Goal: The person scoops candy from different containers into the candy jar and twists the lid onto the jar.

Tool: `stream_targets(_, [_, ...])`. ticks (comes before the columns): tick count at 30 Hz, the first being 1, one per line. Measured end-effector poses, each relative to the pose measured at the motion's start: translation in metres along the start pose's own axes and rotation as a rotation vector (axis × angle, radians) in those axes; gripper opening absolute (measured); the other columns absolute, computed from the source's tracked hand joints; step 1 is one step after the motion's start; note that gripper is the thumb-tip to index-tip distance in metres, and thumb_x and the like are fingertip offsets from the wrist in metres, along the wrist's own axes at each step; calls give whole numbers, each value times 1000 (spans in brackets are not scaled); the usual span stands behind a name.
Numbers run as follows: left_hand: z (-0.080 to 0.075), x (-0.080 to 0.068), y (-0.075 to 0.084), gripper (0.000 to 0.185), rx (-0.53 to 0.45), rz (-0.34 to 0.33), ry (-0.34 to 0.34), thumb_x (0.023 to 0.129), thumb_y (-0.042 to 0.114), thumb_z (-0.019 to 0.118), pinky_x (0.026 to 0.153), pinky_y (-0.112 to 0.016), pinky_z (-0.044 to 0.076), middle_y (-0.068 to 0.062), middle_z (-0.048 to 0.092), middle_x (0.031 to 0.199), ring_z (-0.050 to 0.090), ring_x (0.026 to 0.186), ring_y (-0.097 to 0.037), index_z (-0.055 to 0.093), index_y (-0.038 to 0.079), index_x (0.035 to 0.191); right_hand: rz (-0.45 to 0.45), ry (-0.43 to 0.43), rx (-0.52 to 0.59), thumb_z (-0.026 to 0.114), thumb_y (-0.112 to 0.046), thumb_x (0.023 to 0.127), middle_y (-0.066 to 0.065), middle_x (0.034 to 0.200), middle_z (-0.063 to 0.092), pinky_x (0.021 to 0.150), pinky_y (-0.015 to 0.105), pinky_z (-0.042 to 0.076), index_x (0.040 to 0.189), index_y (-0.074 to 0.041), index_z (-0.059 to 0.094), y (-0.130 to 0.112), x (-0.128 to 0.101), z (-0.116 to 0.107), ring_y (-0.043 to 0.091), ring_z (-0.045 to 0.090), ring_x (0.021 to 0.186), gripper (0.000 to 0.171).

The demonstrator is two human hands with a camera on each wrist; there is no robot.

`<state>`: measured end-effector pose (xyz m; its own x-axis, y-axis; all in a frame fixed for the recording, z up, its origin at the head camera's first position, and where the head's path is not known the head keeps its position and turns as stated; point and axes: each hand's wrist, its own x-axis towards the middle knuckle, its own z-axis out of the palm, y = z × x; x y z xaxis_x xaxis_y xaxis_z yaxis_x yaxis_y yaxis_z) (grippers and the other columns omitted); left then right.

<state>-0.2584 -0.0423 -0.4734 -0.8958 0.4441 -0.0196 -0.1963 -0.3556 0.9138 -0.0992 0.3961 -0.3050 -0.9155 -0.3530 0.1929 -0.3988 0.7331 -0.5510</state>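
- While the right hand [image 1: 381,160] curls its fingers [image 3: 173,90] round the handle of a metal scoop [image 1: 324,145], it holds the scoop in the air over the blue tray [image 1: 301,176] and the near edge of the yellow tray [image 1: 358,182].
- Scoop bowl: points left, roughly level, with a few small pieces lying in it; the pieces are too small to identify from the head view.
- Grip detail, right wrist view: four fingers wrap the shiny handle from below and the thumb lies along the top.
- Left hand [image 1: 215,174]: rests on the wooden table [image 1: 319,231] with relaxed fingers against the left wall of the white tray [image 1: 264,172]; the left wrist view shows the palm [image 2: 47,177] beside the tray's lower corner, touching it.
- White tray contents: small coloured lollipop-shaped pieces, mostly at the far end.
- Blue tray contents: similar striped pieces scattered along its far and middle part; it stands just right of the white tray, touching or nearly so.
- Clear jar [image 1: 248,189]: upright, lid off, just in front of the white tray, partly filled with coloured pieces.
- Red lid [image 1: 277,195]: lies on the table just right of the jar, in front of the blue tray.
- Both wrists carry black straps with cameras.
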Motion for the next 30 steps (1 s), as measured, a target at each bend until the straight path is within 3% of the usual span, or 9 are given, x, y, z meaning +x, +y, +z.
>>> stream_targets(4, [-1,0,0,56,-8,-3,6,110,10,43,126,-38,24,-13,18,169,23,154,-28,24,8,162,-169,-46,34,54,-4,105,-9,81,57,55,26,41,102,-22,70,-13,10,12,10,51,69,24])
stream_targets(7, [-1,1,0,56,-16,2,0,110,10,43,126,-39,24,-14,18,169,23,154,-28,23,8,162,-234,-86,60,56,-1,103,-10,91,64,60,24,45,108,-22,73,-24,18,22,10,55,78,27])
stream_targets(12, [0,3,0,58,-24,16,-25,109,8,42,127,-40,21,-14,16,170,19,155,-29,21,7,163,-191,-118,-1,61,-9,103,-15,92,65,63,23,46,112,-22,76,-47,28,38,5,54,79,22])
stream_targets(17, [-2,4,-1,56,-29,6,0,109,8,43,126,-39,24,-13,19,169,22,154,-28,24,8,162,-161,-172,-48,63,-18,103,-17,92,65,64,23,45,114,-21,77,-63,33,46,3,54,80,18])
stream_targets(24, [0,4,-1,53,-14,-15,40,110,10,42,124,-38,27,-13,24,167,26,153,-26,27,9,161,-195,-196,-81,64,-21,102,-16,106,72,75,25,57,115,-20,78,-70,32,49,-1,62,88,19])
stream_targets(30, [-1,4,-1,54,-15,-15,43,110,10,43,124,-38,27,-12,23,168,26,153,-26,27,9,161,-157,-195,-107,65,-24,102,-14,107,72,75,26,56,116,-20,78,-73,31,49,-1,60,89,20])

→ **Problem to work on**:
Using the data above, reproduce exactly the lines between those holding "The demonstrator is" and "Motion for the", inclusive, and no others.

→ **Solution for this exercise**:
The demonstrator is two human hands with a camera on each wrist; there is no robot.

`<state>`: measured end-effector pose (xyz m; its own x-axis, y-axis; all in a frame fixed for the recording, z up, its origin at the head camera's first position, and where the head's path is not known the head keeps its position and turns as stated; point and axes: each hand's wrist, its own x-axis towards the middle knuckle, its own z-axis out of the palm, y = z × x; x y z xaxis_x xaxis_y xaxis_z yaxis_x yaxis_y yaxis_z) (grippers and the other columns omitted); left then right.

<state>-0.2584 -0.0423 -0.4734 -0.8958 0.4441 -0.0196 -0.1963 -0.3556 0.9138 -0.0992 0.3961 -0.3050 -0.9155 -0.3530 0.1929 -0.3988 0.7331 -0.5510</state>
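- While the right hand [image 1: 381,160] curls its fingers [image 3: 173,90] round the handle of a metal scoop [image 1: 324,145], it holds the scoop in the air over the blue tray [image 1: 301,176] and the near edge of the yellow tray [image 1: 358,182].
- Scoop bowl: points left, roughly level, with a few small pieces lying in it; the pieces are too small to identify from the head view.
- Grip detail, right wrist view: four fingers wrap the shiny handle from below and the thumb lies along the top.
- Left hand [image 1: 215,174]: rests on the wooden table [image 1: 319,231] with relaxed fingers against the left wall of the white tray [image 1: 264,172]; the left wrist view shows the palm [image 2: 47,177] beside the tray's lower corner, touching it.
- White tray contents: small coloured lollipop-shaped pieces, mostly at the far end.
- Blue tray contents: similar striped pieces scattered along its far and middle part; it stands just right of the white tray, touching or nearly so.
- Clear jar [image 1: 248,189]: upright, lid off, just in front of the white tray, partly filled with coloured pieces.
- Red lid [image 1: 277,195]: lies on the table just right of the jar, in front of the blue tray.
- Both wrists carry black straps with cameras.
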Motion for the next 30 steps (1 s), as measured, a target at each bend until the straight path is within 3% of the usual span, or 9 are given, x, y, z meaning +x, +y, +z.

The exercise requires nothing more than what has been given.